Either way. Fuck that. Our bad, but these drains are coming out TO-DAY. I’ve been walking around scratching my sides like a crackhead because the area where the drain comes out itches.
“Oh, there’s barely any liquid coming out at all,” I tell her in trying to sound as convincing as possible.
“Ok, we will remove them and just cover with bandages until the liquid is completely gone.”
“Is this going to hurt? How long will it take to remove them?”
“Oh, it will take no time at all. A lot of patients say it tickles.”
I roll my eyes in my head. They were clearly been doped up. Tickles? Yeah right.
Oh shit! It does tickle! Whew!
Week 3 at home rolls around as fast as lightning. I’m feeling much better. Having fun at home with MJ and still going on doctors visits. One of which is with my oncologist. Dun dun dunnnn. She sees I’m doing great and tells me it’s time to start chemo. Ugh.
She’s going down the list of drugs that will go into what most call a “Chemo cocktail.” Not the kind of cocktail I’d like. I like my cocktails strong, on ice with soda water and a lime wedge. But here we are with a cocktail that is supposed to save my life so I guess I’ll try putting on a happy face.
“This drug is going going to give you the ruuuuuuns.”
Oh...thats not so bad. Weight loss!!!
“And this drug is going to make you tired. This other drug might make you a little nauseated.”

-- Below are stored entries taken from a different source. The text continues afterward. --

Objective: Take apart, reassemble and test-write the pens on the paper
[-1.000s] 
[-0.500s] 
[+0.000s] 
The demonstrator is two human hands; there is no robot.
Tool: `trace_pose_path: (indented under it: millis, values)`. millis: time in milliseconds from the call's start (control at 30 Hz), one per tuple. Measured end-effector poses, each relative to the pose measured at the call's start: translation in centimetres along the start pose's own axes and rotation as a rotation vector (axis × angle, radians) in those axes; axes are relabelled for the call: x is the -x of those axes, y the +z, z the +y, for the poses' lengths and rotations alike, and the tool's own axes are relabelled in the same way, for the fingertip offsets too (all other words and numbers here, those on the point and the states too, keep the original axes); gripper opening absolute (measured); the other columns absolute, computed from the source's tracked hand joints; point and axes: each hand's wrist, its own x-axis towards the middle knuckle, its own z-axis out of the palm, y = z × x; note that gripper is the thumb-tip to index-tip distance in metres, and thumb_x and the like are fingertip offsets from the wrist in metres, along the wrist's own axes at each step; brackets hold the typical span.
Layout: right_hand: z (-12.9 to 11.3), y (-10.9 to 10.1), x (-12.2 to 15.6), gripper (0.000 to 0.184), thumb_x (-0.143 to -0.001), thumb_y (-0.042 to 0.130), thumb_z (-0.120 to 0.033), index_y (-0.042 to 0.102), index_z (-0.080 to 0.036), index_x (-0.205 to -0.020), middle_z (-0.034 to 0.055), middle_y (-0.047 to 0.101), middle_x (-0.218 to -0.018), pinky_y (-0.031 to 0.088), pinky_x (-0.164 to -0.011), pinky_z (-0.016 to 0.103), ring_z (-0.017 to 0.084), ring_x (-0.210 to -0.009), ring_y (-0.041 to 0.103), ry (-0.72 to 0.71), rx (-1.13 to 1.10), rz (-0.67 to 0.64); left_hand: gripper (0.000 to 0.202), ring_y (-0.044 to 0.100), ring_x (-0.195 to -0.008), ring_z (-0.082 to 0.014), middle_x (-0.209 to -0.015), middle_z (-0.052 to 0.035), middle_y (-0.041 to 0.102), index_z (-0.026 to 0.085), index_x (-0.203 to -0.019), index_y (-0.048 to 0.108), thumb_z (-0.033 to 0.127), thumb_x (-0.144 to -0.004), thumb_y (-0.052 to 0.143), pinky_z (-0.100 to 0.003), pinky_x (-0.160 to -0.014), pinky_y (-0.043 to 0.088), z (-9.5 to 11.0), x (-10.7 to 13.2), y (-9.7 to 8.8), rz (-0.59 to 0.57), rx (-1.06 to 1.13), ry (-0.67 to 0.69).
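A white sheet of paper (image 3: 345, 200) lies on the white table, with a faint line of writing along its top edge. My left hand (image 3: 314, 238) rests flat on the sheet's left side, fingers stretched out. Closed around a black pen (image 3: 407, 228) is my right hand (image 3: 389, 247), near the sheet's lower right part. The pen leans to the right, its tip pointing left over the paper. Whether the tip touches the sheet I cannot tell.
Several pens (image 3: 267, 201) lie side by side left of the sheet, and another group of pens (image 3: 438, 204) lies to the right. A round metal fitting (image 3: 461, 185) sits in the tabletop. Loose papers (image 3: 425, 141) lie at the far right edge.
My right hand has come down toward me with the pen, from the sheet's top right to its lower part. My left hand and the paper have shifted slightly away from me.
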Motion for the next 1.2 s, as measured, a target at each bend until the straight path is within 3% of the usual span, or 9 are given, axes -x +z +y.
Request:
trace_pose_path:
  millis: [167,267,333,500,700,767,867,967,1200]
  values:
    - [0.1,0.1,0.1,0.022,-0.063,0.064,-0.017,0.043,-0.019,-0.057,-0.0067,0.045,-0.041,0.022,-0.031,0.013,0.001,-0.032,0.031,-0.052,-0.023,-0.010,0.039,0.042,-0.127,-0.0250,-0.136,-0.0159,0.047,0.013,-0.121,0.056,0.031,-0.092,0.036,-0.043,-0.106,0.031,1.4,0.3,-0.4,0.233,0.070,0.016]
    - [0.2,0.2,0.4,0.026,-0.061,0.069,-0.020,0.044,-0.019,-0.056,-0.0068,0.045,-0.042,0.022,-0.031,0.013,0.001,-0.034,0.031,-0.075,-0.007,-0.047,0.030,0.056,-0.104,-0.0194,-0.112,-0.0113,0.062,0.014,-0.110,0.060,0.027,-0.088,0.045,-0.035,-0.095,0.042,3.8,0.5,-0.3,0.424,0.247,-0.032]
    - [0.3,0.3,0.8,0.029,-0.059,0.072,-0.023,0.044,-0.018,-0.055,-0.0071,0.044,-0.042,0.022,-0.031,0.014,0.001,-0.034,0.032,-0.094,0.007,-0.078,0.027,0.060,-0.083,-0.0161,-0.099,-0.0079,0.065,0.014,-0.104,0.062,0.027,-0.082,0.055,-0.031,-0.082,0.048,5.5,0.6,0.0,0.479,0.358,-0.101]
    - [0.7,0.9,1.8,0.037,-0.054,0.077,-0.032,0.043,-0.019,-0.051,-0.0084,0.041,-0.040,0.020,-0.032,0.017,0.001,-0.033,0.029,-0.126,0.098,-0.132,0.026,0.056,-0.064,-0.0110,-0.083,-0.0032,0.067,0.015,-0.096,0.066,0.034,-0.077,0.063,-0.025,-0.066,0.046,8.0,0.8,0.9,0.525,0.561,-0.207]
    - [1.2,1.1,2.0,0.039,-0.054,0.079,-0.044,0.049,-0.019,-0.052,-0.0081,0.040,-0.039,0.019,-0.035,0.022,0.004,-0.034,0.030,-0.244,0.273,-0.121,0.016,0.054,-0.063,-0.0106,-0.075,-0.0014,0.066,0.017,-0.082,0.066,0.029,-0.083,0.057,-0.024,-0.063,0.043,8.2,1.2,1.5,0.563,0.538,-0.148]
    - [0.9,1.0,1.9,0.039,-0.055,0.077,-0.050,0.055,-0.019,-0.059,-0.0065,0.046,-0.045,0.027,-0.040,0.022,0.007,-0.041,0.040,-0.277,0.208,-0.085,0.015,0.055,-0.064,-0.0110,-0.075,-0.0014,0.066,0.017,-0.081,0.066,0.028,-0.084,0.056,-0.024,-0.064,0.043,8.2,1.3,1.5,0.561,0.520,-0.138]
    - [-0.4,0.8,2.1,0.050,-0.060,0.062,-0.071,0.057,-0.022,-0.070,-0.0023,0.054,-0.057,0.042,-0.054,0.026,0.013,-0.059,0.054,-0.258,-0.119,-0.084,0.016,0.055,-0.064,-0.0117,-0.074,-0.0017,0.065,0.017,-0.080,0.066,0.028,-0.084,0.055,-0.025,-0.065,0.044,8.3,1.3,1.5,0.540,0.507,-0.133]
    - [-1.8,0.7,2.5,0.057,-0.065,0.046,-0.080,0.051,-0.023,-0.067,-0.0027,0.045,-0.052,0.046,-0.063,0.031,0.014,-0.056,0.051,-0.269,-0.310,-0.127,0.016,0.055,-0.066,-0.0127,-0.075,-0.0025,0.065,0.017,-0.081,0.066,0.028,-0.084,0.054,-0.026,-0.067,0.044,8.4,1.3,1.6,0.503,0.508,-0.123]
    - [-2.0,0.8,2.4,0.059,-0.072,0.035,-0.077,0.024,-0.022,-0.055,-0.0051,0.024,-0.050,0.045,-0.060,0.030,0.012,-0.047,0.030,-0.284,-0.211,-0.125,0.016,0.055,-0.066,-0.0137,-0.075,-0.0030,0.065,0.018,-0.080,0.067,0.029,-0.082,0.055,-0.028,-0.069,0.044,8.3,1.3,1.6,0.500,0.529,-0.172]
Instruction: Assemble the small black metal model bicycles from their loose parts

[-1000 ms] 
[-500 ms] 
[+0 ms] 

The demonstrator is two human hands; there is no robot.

She continues down this list. Spewing off a list of symptoms that I may or may not have to tackle. Honestly, none of them seem THAT bad. I’d like to say that I’ve beasted this surgery. I came out of a double mastectomy like a champ. Why would this be any different?
We have another appointment with a nurse that will cover more of what my chemo experience will be like. She hands us a bag of reading materials, talks about wig vendors and shows me marketing materials -- HORRENDOUS. She gives general guidance on how to make the process a little easier. She realizes that I am only 33 and then she turns into my cheerleader.
“You are so young. You will handle chemo so much better since you are young.”
My ears perk up. Self-esteem and courage have been activated. I am now a pink Power Ranger.
She recommends using ginger to help with nausea and taking a walk outside for a little exercise whenever possible. MJ is on the edge of his seat listening to her every word, asking questions and taking notes in his head. I, however, am wondering if we should get takeout or dine in when we leave here.
6 rounds of chemo, some nausea, tiredness, diarrhea and hair loss. Whooh Lord, please let me have a great head shape. Ok, I can handle this shit. Literally. And, time flies right?! I will close this chapter by the end of the year! Now let's kick Cancer’s Pink ass!